Coronavirus, Della Vedova a governo: non sottovalutare crisi economica

Pol/Bac

Roma, 24 mar. (askanews) - "Dobbiamo evitare che la crisi economica da Coronavirus venga sottovaluta come accaduto con la crisi sanitaria da Coronavirus. Un mese e mezzo fa da parte dell'esecutivo e della maggioranza (e anche poi dall'opposizione) giungevano messaggi tranquillizzanti, che o escludevano il pericolo per l'Italia ovvero garantivano l'esistenza di mezzi adeguati a fronteggiarlo adeguatamente. Adesso non si deve fare lo stesso errore di sottovalutazione sugli effetti economici del blocco quasi generalizzato delle attività economiche, che farà crollare il PIL ben oltre le previsioni di qualche punto percentuale espresse oggi dal Ministro Gualtieri". Lo dichiara il segretario di Piu Europa, Benedetto Della Vedova, dopo avere ascoltato la relazione del Ministro dell'Economia alle commissioni congiunte di Camera e Senato sul decreto 'cura Italia'.

"È vero - aggiunge - che la crisi colpisce tutti i paesi avanzati, perché la pandemia li riguarda tutti, ma è altrettanto vero che non tutti subiscono questo colpo nelle stesse condizioni e con gli stessi mezzi per reagire. L'Italia è arrivata a questa crisi crescendo meno di tutti gli altri paesi europei e con livelli di debito inferiori solo a quelli greci".
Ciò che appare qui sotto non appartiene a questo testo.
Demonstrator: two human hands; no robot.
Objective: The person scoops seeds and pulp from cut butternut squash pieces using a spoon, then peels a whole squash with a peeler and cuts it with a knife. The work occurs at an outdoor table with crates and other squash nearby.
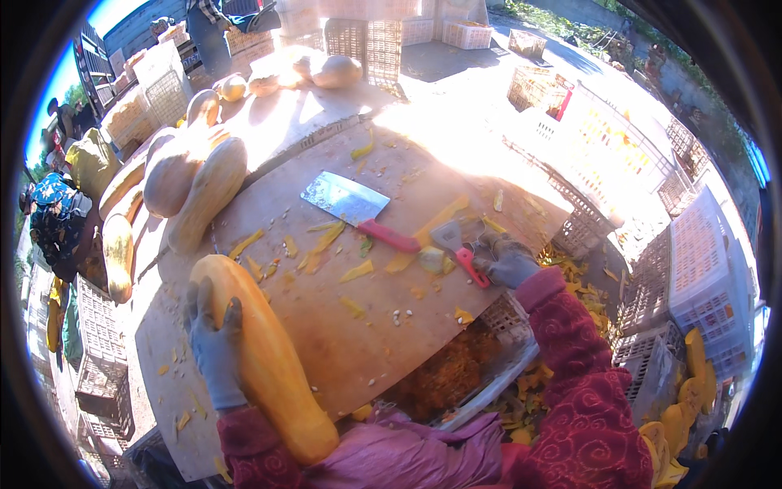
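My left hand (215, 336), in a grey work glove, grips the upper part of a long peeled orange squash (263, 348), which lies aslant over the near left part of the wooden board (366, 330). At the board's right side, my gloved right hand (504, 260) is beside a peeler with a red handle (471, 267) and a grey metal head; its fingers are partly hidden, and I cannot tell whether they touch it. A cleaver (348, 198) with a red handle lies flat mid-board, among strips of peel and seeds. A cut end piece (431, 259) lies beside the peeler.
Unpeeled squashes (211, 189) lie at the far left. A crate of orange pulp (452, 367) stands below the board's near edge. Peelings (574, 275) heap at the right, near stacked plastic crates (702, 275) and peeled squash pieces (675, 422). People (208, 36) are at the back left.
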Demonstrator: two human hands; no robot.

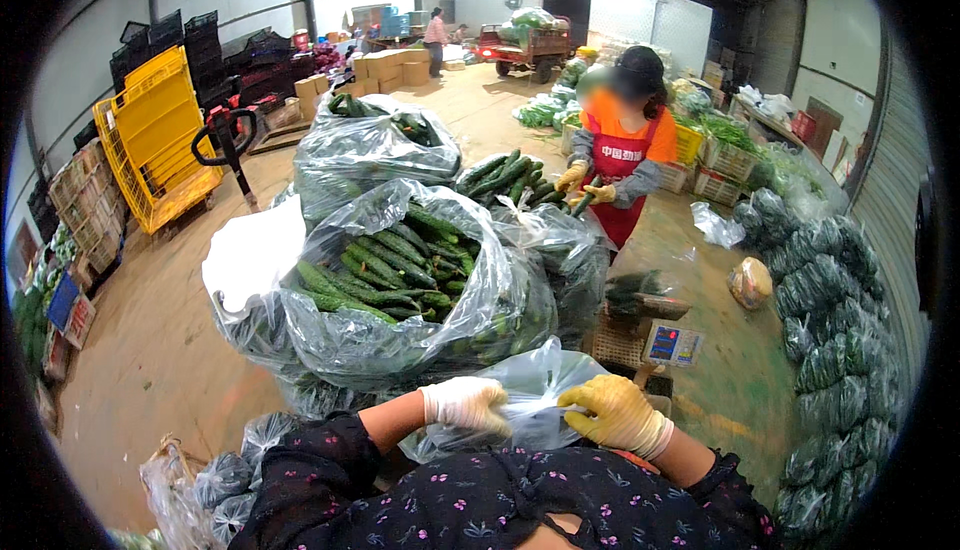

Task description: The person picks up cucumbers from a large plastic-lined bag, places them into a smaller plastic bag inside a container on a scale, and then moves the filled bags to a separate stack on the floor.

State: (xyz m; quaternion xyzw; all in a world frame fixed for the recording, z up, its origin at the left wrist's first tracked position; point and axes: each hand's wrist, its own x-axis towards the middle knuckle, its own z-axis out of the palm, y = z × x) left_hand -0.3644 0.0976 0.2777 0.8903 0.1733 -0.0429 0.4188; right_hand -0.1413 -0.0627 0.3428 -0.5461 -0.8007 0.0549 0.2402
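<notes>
Both my hands wear gloves and grip a clear plastic bag (545,375) close in front of me. My left hand (467,407), in a white glove, is closed on the bag's left side. On the right side, my right hand (617,414), in a yellowish glove, pinches the bunched plastic. What the bag holds is hard to make out. Just beyond it stands a large open clear sack of cucumbers (395,265). Another open sack (375,150) is behind it, and loose cucumbers (505,175) are heaped to its right.
A scale with a lit display (673,345) stands right of my bag. A co-worker in a red apron (618,165) handles a cucumber across from me. Filled bags (830,330) are stacked along the right wall. A yellow cart (155,140) and a pallet jack (235,155) stand at the left.
</notes>
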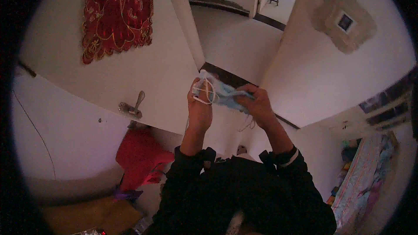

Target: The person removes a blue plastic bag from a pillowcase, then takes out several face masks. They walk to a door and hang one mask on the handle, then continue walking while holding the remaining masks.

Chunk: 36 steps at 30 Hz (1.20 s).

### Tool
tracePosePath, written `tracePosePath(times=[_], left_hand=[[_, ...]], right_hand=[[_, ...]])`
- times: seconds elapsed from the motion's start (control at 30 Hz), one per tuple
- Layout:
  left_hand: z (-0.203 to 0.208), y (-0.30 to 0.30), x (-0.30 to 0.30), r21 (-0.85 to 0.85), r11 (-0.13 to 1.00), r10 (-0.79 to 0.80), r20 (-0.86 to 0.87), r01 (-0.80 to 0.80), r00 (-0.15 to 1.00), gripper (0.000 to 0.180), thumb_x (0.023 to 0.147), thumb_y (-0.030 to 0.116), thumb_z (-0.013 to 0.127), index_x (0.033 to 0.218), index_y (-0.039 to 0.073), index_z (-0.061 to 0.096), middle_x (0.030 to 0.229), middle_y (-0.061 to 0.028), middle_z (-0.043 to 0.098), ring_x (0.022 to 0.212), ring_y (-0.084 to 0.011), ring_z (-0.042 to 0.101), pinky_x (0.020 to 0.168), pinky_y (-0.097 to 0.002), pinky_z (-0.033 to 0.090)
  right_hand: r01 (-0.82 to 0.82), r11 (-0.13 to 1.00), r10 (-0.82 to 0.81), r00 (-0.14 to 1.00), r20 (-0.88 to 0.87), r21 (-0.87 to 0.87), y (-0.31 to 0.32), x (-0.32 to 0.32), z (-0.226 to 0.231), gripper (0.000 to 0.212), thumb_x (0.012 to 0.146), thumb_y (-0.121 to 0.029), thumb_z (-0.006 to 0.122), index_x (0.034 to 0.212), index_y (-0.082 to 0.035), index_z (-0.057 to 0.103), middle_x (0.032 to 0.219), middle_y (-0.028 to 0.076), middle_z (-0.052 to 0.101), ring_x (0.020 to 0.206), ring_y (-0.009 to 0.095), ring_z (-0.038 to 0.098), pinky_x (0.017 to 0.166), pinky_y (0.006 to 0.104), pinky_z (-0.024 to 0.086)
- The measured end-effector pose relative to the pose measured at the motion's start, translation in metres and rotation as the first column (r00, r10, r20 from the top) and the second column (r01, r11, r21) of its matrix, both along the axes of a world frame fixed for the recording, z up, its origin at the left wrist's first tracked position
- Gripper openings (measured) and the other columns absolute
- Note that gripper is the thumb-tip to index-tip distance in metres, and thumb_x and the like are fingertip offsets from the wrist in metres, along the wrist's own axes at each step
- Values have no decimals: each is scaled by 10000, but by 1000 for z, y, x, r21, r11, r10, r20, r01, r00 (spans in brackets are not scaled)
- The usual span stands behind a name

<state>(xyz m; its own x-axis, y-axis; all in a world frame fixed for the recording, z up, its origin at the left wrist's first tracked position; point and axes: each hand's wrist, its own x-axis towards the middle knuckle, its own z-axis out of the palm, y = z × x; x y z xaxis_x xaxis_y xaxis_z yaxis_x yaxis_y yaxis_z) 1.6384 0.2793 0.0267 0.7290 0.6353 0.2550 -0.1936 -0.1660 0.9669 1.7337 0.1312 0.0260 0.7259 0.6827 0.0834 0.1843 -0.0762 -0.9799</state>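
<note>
One pale-blue face mask (224, 97), thin, soft and pleated in look, is held up in mid-air before the wearer's chest. The left hand (200, 109) has its fingers closed at the mask's left end, where a white cord loop (210, 90) curves across them. The right hand (257, 105) grips the opposite end, thumb and fingers pinching the fabric; a thin loop dangles below. The mask's exact folds are blurred.

Dark sleeves (294, 164) end above both wrists. To the left, a smooth cream door (167, 91) carries a curved metal handle (132, 109) and a shiny red hanging (117, 19) with a scalloped, gold-coloured edge. Beneath the handle lies crumpled red cloth (140, 159).

Open room runs forward through the doorway, past a dark threshold strip (233, 77), onto pale flooring (237, 37). At right, a pale wall (311, 78) bounds the passage; striped fabric (357, 178) lies lower down.
</note>
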Motion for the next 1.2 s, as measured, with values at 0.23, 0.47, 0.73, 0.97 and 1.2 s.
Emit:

"Anche per questa ragione - prosegue Della Vedova - continua a essere insensato l'atteggiamento antagonistico verso le istituzioni europee, dopo il sostegno che la BCE sta già offrendo alla tenuta del nostro debito, con una polemica senza misura contro il Mes e con la pretesa che gli aiuti per il nostro Paese siano incondizionati, cioè non finalizzati a interventi specifici di sostegno e rilancio del sistema economico e non a misure sbagliate come quota 100 o a sperperi come oi miliardi buttati anche di recente in Alitalia. Con l'Europa non è il momento della propaganda ma del negoziato e su questo il Governo appare gravemente condizionato dagli strascichi antieuropei, sia nella opposizione che nella maggioranza".

"Occorre - conclude Della Vedova - più chiarezza o la posizione italiana sarà debole a Bruxelles dove servirebbe la maggior forza".